Note: Prior therapy with ipilimumab is allowed (subject to a 6-week washout period) but not
required.
Note: Progression following targeted therapies (e.g., BRAF inhibitor and/or MEK inhibitor)
or other approved (e.g., talimogene laherparepvec [T-VEC]) or investigational therapies is
allowed.
Key Exclusion Criteria:
1. Pregnancy, lactation, or breastfeeding.
2. Significant cardiovascular disease.
3. Poorly controlled Type 2 diabetes mellitus.
4. Major surgical procedure, other than for diagnosis, within 28 days prior to Cycle 1,
Day 1, or anticipation of need for a major surgical procedure during the study.
5. Patients who have had chemotherapy or radiotherapy within 2 weeks (4 weeks for
nitrosoureas or systemic mitomycin C) prior to Cycle 1, Day 1.
6. Patients who had prior treatment with immune CPIs, immunomodulatory monoclonal
antibodies (mAbs), and/or mAb-derived therapies within 6 weeks before the initiation
of study treatment, except for prior anti-PD-L1/anti-PD-1, which requires a 3-week
washout period.
7. Patients who have received treatment with any other investigational agent within 4
weeks prior to Cycle 1, Day 1.
8. Patients who have received treatment and failed therapy with checkpoint inhibition
plus a T-cell growth factor, e.g., IL-2 (NTKR-204), IL-15 (ALT-803) or IL-7 (CYT107).

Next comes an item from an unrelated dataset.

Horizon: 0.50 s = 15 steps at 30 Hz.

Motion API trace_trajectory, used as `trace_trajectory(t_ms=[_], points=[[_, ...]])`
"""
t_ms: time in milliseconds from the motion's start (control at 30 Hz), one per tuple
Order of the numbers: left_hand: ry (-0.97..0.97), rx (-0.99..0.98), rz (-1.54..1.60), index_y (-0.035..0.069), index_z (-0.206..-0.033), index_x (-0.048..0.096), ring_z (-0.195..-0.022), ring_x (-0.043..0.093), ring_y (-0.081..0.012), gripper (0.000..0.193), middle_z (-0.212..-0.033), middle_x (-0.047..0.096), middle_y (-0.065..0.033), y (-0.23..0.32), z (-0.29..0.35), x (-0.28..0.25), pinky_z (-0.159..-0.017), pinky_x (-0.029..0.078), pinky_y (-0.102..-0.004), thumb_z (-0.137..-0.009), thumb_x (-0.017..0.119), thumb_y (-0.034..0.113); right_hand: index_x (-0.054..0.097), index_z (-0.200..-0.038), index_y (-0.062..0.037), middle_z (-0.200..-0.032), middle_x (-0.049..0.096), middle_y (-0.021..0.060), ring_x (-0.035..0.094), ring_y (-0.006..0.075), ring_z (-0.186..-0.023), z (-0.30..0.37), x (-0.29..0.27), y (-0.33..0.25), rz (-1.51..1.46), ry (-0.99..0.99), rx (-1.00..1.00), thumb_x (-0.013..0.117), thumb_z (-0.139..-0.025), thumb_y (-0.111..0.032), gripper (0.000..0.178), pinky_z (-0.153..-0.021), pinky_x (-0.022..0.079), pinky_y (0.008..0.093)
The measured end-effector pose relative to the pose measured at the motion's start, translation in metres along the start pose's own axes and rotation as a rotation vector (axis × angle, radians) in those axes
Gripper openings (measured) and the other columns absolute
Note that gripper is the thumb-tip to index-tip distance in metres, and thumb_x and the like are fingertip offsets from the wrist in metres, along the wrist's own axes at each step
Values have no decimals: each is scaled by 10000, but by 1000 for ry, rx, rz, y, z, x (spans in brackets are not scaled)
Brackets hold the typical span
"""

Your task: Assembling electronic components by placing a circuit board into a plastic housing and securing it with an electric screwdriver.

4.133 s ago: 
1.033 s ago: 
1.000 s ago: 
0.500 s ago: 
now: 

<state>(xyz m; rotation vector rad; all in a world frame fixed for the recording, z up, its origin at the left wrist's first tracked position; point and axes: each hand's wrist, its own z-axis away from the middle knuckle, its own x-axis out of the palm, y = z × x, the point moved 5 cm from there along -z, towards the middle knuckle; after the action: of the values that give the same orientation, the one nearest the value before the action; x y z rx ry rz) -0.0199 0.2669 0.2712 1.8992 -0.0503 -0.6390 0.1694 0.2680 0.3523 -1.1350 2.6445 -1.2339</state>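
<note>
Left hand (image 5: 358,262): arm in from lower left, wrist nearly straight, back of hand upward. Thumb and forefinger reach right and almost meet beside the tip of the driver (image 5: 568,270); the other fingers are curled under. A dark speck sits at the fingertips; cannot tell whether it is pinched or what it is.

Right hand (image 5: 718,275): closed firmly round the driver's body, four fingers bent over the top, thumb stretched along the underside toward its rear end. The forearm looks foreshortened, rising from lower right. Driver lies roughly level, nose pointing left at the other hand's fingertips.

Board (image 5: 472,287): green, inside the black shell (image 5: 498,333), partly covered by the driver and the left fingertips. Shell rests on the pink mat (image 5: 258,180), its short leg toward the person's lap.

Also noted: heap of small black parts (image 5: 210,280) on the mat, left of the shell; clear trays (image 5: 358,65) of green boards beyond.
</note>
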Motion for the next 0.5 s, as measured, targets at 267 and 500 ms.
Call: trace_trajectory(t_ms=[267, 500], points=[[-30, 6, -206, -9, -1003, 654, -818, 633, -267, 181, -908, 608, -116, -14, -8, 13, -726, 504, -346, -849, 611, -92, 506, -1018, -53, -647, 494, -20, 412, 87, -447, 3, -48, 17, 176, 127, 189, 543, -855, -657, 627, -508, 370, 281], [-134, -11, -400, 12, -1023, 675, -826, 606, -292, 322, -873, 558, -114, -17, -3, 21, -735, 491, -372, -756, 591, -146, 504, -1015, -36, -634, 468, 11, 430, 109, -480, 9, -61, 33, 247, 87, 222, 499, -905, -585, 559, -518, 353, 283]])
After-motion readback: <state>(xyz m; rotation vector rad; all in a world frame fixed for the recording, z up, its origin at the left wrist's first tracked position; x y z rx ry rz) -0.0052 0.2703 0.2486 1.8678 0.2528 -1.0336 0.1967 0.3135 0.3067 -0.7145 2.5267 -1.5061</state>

9. Patients with known primary central nervous system (CNS) malignancy, untreated CNS
metastases, or active CNS metastases (progressing or requiring corticosteroids for
symptomatic control) are excluded, with some exceptions.
10. Patients who have leptomeningeal disease.
11. Patients with autoimmune disease history.
12. Patients who have received treatment with systemic immunosuppressive medications
within 2 weeks prior to Cycle 1, Day 1.
13. Patients who have a history of idiopathic pulmonary fibrosis, pneumonitis (including
drug induced), organizing pneumonia (i.e., bronchiolitis obliterans, cryptogenic
organizing pneumonia, etc.), or evidence of active pneumonitis on screening chest CT
scan. History of radiation pneumonitis in the radiation field (fibrosis) is permitted.
14. Patients with active hepatitis B (defined as having a positive hepatitis B surface
antigen [HBsAg] test at screening).
15. Patients with active tuberculosis (TB).
16. Patients who have severe infections within 4 weeks prior to Cycle 1, Day 1.
17. Patients who have signs or symptoms of recent infection (not meeting the above
criteria for severe infections) within 2 weeks before initiation of study treatment.
18. Patients with prior allogeneic bone marrow transplantation or prior solid organ
transplantation.
19. Patients who have received a live, attenuated vaccine within 4 weeks prior to Cycle 1,
Day 1 or anticipate that such a live attenuated vaccine be required during the study.